# Anyone used a ferry day trip as a single



## hymerbeliever (May 8, 2009)

After trying to book a single on eurotunnel for next Friday using tesco vouchers and being told that 2 weeks notice is required aaarrrrgghhh, I looked at ferries and the cheapest single for my daughters Fiat 500 is £79.

However a day trip with p&o is £29. What if I book that and she simply doesn't come back on the return.

Got to be a catch somewhere.

Anyone done it?


----------



## tonka (Apr 24, 2006)

I have been tempted many times to try it BUT there is some small print stating that if return is unused they can charge full amount of the correct one way price..

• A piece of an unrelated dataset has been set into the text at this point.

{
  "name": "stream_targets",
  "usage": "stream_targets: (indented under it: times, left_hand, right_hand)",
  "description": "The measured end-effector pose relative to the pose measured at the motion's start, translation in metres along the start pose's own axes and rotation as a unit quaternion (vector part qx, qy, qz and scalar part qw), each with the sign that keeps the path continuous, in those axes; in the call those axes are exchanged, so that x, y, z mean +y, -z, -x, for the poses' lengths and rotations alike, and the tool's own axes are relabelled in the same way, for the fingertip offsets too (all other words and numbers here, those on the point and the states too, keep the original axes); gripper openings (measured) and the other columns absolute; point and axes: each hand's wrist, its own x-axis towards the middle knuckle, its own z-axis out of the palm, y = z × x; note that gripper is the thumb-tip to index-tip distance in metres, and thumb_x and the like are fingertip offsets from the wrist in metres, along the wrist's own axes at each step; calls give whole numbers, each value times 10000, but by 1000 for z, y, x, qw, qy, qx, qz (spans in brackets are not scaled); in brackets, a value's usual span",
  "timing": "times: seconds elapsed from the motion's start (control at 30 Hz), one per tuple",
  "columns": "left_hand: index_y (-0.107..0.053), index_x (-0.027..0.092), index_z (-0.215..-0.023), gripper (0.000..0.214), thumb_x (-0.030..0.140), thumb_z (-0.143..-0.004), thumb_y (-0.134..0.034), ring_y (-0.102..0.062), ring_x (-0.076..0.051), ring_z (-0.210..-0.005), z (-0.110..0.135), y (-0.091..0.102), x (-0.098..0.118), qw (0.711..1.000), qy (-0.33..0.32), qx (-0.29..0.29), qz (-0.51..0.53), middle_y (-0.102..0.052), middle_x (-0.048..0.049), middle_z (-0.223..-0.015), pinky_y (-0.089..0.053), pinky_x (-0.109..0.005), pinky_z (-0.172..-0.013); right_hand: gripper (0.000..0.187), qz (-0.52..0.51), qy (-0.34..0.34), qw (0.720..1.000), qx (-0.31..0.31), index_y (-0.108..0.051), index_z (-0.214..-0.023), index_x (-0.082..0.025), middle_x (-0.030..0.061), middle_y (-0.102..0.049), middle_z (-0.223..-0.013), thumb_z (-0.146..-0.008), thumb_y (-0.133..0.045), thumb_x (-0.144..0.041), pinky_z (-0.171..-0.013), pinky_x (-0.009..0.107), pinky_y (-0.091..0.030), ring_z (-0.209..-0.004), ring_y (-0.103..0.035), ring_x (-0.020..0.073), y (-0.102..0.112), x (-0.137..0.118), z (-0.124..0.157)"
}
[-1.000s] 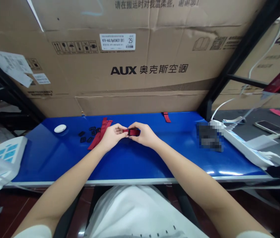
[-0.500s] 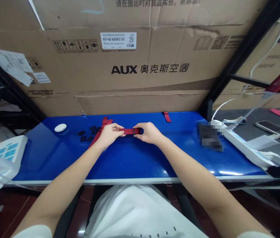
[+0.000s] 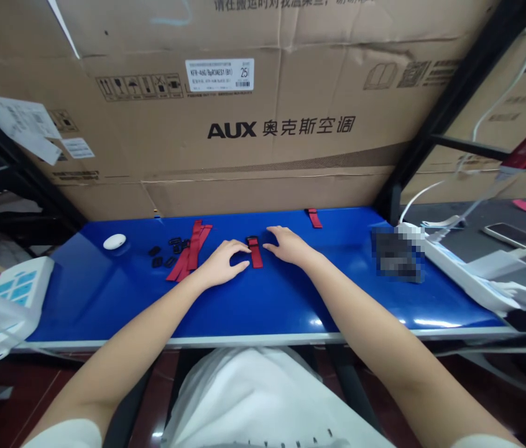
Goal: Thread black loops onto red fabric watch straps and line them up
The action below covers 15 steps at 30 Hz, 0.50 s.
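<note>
A short red webbing strap (image 3: 256, 255) with a black buckle (image 3: 252, 239) at its far end lies on the blue tabletop (image 3: 263, 305). Just left of it is my left hand (image 3: 226, 261), thumb and fingers apart, its fingertips close to the strap's edge. My right hand (image 3: 290, 245) hovers to the strap's right with nothing in it, fingers spread. Beyond my left hand lie several loose red straps (image 3: 195, 246) in an overlapping pile. Small black plastic buckles (image 3: 176, 244) are scattered beside that pile. Another red strap with a buckle (image 3: 314, 218) rests at the back.
A white oval object (image 3: 114, 241) sits at the back left. White power strips stand at the left (image 3: 23, 292) and right (image 3: 459, 267) ends, with cables. A blurred-out dark item (image 3: 396, 255) lies on the right. A large cardboard box (image 3: 272, 155) walls off the back.
Both hands have let go of the red strap, which now lies on the table with its buckle end away from me. The hands have opened and moved apart.
</note>
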Motion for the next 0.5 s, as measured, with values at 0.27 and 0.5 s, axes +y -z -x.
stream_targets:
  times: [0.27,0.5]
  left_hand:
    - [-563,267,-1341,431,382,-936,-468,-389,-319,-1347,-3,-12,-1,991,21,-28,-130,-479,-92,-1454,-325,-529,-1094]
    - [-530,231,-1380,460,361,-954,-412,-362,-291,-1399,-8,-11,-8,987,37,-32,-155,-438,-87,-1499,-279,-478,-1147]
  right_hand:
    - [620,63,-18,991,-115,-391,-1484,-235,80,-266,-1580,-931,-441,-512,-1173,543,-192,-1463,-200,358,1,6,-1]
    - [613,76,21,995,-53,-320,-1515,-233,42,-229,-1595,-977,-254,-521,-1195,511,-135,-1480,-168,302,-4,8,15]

You try it and let me know how you get on.. !! :lol: 

You could get a pre-paid credit card and just put on a few quid, make the booking and if they tried to charge anymore there would not be the funds.. !!! Have I found the loop hole ?????


----------



## hymerbeliever (May 8, 2009)

The T&Cs say this: don't know whether they enforce it tho

(vi) All bookings of Restricted Duration are only valid where the outward and return journeys are completed within the specified period of time, with the same vehicle and passengers and using the same operator. If you fail to travel on one part of your booking then we may charge you a supplement. That supplement will be the difference between the amount you have paid and the price for the standard single fare appropriate to the sailing used. This payment will be collected using the credit card details provided when paying for the original booking.


----------



## tonka (Apr 24, 2006)

SO.. A pre-paid card with little funds, they cant automatically take the payment... If they did want to chase for payment it would make it all the more difficult...

And of course you will have been taken ill at the time and was unable to travel back .. :wink: 


TUT.. TUT.. Aint we naughty....


----------



## peejay (May 10, 2005)

You can get a single for £39 with DFDS Dover - Calais if youre an early riser ( :lol: ) and go at 0230hrs - and £39 with P&O if you go at 0450hrs. 

Pete


----------



## hymerbeliever (May 8, 2009)

LOL I thought of the prepaid card option too, so just went to a Londis store and got a Prime card prepaid mastercard debit and loaded it with £35. In order to use it for online purchases you have to register it on line and then it worked fine on the p&o website. 

It seems Prime deducted £5 for the card and 50p for the p&o transaction. So in total it cost me £30.50 compared with the single price of £79.

If anything comes of it with p&o I'll let you know.


----------



## Stanner (Aug 17, 2006)

This has been discussed on another forum and from what I remember they "reserve the right" to surcharge but don't usually do it except in the case of serial offenders. You'll get away with it a few times but as usual with all things if you take the p155 too often the clamps come down and it gets spoiled for everyone.

Last December I booked a return flight to the States with USAir for my Sister and Bro-in-Law as that was cheaper than a one way flight (£400 rtn instead of £700 ow :roll: ). 

I've still not heard anything, but I don't know if they have the same rule in their T&C's.


----------



## Snunkie (Mar 21, 2011)

We did this in August about 12 years ago. Booked an overnighter as it was far cheaper and didn't use the return. Never got charged anything more.

Coming home we booked a ferry when we arrived at the ferry port rather than take the tunnel where they might catch us!


----------



## raynipper (Aug 4, 2008)

We and others used to do this with P&O to Cherbourg. But when P&O bailed out some years ago Brittany Ferries got wise and refused cash for a cheap day return and insisted on a CC and ID.

I guess BF would stick you for the full amount.

Ray.


----------



## aldra (Jul 2, 2009)

Ive just booked a single to Dunkirk in August

7.4 Van and 2 persons £39 it is at 2am

but that is what my son and Albert wanted

not that much more than a day return

Aldra


----------



## andrewball1000 (Oct 16, 2009)

what about automatic the number plate recognition system at the check in booth when you come back?


----------